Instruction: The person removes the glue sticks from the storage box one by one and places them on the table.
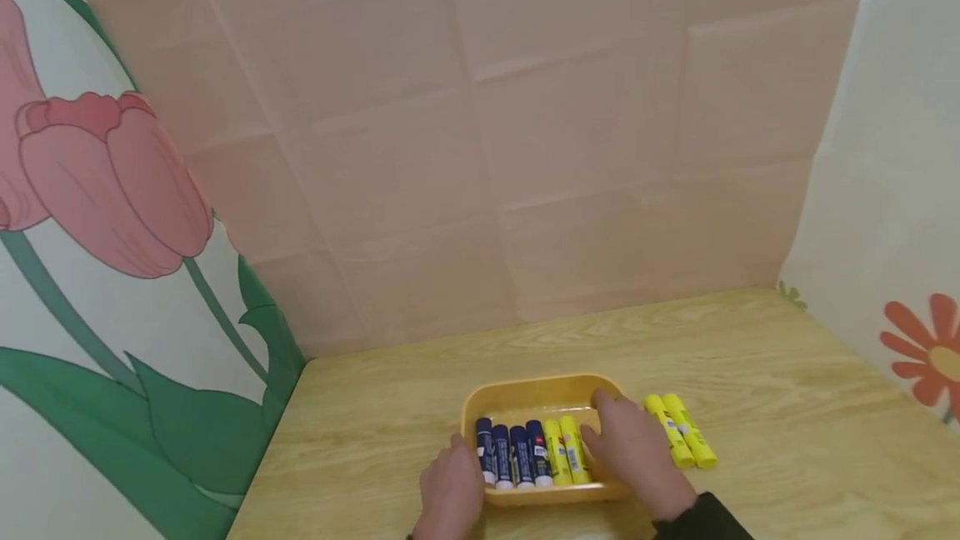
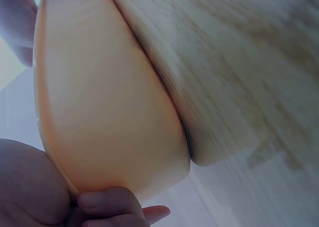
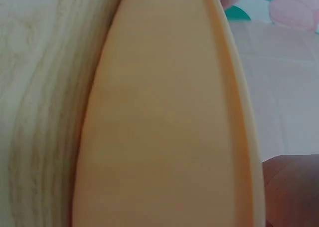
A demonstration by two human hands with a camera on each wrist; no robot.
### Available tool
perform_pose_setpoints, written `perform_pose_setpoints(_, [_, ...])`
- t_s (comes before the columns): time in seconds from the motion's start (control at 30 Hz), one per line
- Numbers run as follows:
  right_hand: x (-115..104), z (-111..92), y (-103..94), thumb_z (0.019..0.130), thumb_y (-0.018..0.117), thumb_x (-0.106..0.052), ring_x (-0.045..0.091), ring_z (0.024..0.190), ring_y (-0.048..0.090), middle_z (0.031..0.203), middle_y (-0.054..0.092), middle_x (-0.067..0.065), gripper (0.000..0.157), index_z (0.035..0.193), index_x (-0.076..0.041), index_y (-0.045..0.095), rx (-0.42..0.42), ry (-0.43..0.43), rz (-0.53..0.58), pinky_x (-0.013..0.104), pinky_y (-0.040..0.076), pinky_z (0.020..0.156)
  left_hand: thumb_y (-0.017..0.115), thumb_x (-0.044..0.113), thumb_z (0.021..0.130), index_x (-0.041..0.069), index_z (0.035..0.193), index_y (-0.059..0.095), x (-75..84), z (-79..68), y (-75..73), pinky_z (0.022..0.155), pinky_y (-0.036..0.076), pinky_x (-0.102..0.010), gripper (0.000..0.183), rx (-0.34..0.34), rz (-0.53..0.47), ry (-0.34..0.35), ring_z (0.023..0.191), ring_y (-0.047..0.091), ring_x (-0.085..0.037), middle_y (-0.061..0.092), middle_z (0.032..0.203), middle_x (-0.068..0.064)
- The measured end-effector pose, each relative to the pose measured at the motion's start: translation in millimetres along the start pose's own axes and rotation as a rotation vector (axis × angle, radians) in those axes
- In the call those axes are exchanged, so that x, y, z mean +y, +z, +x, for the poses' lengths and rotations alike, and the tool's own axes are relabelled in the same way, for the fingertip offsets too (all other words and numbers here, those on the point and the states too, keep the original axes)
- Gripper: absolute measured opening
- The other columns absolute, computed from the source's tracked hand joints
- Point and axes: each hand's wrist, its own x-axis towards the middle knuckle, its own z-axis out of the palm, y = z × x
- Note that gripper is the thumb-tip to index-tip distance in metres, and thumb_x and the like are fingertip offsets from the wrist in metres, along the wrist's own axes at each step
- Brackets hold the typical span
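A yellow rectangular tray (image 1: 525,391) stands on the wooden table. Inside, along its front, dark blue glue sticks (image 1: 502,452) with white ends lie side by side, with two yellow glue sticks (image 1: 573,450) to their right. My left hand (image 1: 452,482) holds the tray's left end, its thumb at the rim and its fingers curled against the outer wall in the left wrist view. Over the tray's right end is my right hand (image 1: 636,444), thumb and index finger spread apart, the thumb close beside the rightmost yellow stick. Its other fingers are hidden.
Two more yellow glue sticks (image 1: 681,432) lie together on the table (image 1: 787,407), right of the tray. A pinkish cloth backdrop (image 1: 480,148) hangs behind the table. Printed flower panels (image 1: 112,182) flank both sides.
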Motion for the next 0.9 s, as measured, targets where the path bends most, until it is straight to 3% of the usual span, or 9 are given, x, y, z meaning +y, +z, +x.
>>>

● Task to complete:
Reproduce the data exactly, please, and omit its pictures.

● The answer:
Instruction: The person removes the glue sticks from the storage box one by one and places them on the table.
A demonstration by two human hands with a camera on each wrist; no robot.
### Available tool
perform_pose_setpoints, written `perform_pose_setpoints(_, [_, ...])`
- t_s (comes before the columns): time in seconds from the motion's start (control at 30 Hz), one per line
- Numbers run as follows:
  right_hand: x (-115..104), z (-111..92), y (-103..94), thumb_z (0.019..0.130), thumb_y (-0.018..0.117), thumb_x (-0.106..0.052), ring_x (-0.045..0.091), ring_z (0.024..0.190), ring_y (-0.048..0.090), middle_z (0.031..0.203), middle_y (-0.054..0.092), middle_x (-0.067..0.065), gripper (0.000..0.157), index_z (0.035..0.193), index_x (-0.076..0.041), index_y (-0.045..0.095), rx (-0.42..0.42), ry (-0.43..0.43), rz (-0.53..0.58), pinky_x (-0.013..0.104), pinky_y (-0.040..0.076), pinky_z (0.020..0.156)
  left_hand: thumb_y (-0.017..0.115), thumb_x (-0.044..0.113), thumb_z (0.021..0.130), index_x (-0.041..0.069), index_z (0.035..0.193), index_y (-0.059..0.095), x (-75..84), z (-79..68), y (-75..73), pinky_z (0.022..0.155), pinky_y (-0.036..0.076), pinky_x (-0.102..0.010), gripper (0.000..0.183), rx (-0.34..0.34), rz (-0.53..0.47), ry (-0.34..0.35), ring_z (0.023..0.191), ring_y (-0.047..0.091), ring_x (-0.085..0.037), middle_y (-0.061..0.092), middle_z (0.032..0.203), middle_x (-0.068..0.064)
- The measured end-effector pose, each relative to the pose measured at the motion's start: translation in millimetres along the start pose's own axes and rotation as a rotation vector (axis × angle, radians) in those axes
- In the call those axes are exchanged, so that x, y, z mean +y, +z, +x, for the poses' lengths and rotations alike, and the tool's own axes are relabelled in the same way, for the fingertip offsets too (all other words and numbers here, those on the point and the states too, keep the original axes)
- Gripper: absolute measured opening
- The other columns absolute, computed from the source's tracked hand joints
- Point and axes: each hand's wrist, its own x-axis towards the middle knuckle, its own z-axis out of the palm, y = z × x
- Note that gripper is the thumb-tip to index-tip distance in metres, and thumb_x and the like are fingertip offsets from the wrist in metres, along the wrist's own axes at each step
- Brackets hold the typical span
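A yellow rectangular tray (image 1: 525,391) stands on the wooden table. Inside, along its front, dark blue glue sticks (image 1: 502,452) with white ends lie side by side, with two yellow glue sticks (image 1: 573,450) to their right. My left hand (image 1: 452,482) holds the tray's left end, its thumb at the rim and its fingers curled against the outer wall in the left wrist view. Over the tray's right end is my right hand (image 1: 636,444), thumb and index finger spread apart, the thumb close beside the rightmost yellow stick. Its other fingers are hidden.
Two more yellow glue sticks (image 1: 681,432) lie together on the table (image 1: 787,407), right of the tray. A pinkish cloth backdrop (image 1: 480,148) hangs behind the table. Printed flower panels (image 1: 112,182) flank both sides.
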Motion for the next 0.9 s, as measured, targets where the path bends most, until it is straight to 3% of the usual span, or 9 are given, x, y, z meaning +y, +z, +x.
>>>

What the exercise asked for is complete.